■ **Problem details**: Exactly the lines from the first line of the records to the line holding "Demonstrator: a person" should be duplicated, and nothing more; pictures stay out.

■ **Entries shown**:
+++

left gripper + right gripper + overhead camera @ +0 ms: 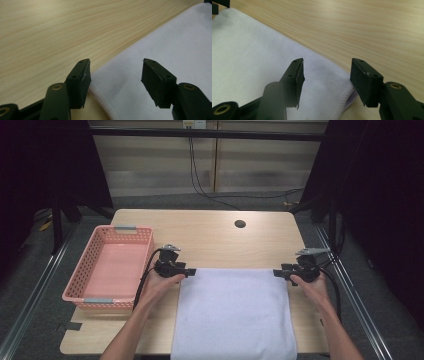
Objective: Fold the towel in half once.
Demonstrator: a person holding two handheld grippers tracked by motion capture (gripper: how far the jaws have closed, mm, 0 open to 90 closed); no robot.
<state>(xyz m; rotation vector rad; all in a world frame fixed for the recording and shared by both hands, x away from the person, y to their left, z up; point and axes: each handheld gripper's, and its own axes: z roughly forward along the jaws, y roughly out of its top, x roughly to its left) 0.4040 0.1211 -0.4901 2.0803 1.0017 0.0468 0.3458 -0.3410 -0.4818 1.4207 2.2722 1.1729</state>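
The towel [234,312] lies flat on the table [215,240], its near edge hanging over the table's 6 o'clock side. The left gripper [187,271] stands at the towel's 11 o'clock corner, the right gripper [276,272] at the 1 o'clock corner. Both jaw pairs are spread, each straddling its corner hem without pinching. Step in hand, by judgement: positioning for the corner grasp. Next move calls for closing both jaw pairs together on the hems, then lifting evenly. A basket [85,265] sits at 9 o'clock.

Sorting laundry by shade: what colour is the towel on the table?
White, plain, no pattern; the towel shows best in the high view.
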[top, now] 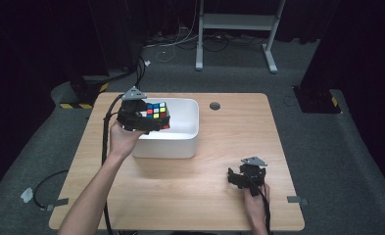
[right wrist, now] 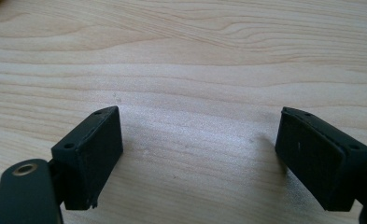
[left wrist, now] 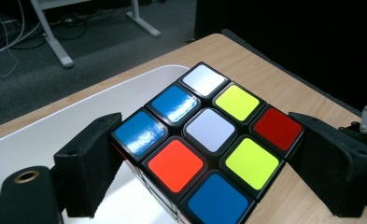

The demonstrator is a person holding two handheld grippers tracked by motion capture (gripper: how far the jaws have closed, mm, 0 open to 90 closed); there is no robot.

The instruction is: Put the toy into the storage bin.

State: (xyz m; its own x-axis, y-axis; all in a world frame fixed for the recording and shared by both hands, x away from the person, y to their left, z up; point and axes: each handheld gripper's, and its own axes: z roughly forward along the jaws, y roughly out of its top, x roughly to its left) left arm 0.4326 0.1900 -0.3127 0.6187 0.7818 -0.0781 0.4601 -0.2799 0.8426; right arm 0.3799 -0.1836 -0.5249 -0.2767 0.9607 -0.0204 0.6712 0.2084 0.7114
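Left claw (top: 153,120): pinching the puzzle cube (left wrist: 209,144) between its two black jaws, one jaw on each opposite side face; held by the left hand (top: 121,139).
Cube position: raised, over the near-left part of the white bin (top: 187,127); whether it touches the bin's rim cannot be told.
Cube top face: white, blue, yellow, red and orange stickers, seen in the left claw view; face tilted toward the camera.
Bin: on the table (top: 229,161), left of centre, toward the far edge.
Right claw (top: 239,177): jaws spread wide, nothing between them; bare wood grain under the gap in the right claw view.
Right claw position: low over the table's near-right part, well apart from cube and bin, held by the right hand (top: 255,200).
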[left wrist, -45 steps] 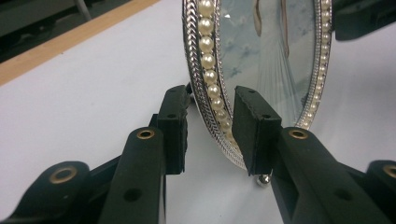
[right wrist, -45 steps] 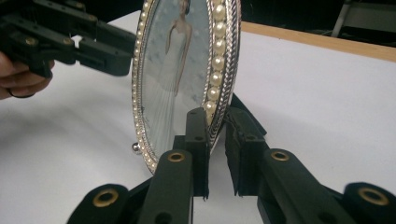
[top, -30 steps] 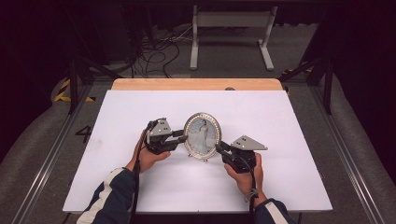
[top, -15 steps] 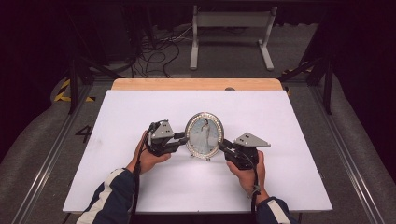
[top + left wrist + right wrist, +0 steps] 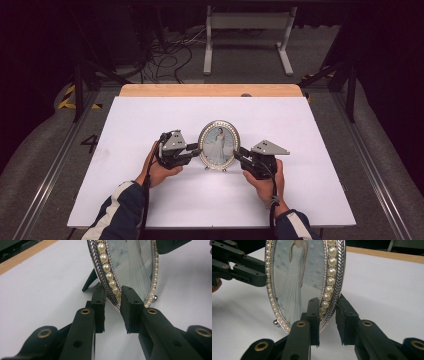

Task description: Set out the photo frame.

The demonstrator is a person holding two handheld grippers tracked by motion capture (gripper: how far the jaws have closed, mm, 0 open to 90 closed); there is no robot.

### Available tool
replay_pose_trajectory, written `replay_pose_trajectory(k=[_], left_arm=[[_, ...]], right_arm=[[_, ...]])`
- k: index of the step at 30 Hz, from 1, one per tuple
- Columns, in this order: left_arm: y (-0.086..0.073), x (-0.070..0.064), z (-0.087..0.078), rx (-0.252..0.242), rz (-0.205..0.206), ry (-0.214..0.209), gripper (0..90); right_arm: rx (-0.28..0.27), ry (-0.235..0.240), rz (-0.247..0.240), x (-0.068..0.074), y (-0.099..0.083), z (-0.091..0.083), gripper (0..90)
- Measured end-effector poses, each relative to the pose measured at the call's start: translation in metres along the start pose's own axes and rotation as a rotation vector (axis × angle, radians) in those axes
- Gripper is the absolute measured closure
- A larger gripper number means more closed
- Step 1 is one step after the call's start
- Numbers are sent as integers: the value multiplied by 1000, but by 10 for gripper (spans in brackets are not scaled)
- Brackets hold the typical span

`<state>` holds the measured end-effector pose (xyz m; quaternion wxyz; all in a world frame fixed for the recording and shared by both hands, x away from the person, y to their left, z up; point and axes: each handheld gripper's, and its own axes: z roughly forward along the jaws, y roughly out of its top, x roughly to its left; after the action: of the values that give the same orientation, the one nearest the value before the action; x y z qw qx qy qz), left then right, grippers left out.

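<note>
Standing upright mid-table, the oval frame (image 5: pixel 219 145) has its rim straddled by the left gripper (image 5: pixel 196 150) and right gripper (image 5: pixel 239 152), both clamped on; bare white table (image 5: pixel 150 120) surrounds the frame.

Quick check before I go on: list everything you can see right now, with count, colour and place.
frame: 1, oval, silver rim with cream pearls, bridal photo inside, upright at table centre on a black rear stand and small ball feet
table: 1, white top, wooden strip along the far edge
floor: grey, with cables and a white metal stand beyond the table
left gripper: 1, black with grey plate, jaws either side of the frame's left rim
right gripper: 1, black with grey plate, jaws either side of the frame's right rim
hands: 2, on the grippers, in dark sleeves with white stripes
</note>
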<state>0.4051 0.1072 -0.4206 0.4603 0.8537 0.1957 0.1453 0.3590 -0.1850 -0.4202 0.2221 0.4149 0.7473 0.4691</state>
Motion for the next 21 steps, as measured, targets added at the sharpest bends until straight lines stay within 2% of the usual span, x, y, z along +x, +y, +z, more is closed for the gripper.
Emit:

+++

■ **Output**:
left gripper + right gripper + overhead camera @ +0 ms: 
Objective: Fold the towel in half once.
Demonstrator: a person holding two handheld grippers tracked by motion capture (gripper: how far the jaws have closed, mm, 0 open to 90 closed); no robot.

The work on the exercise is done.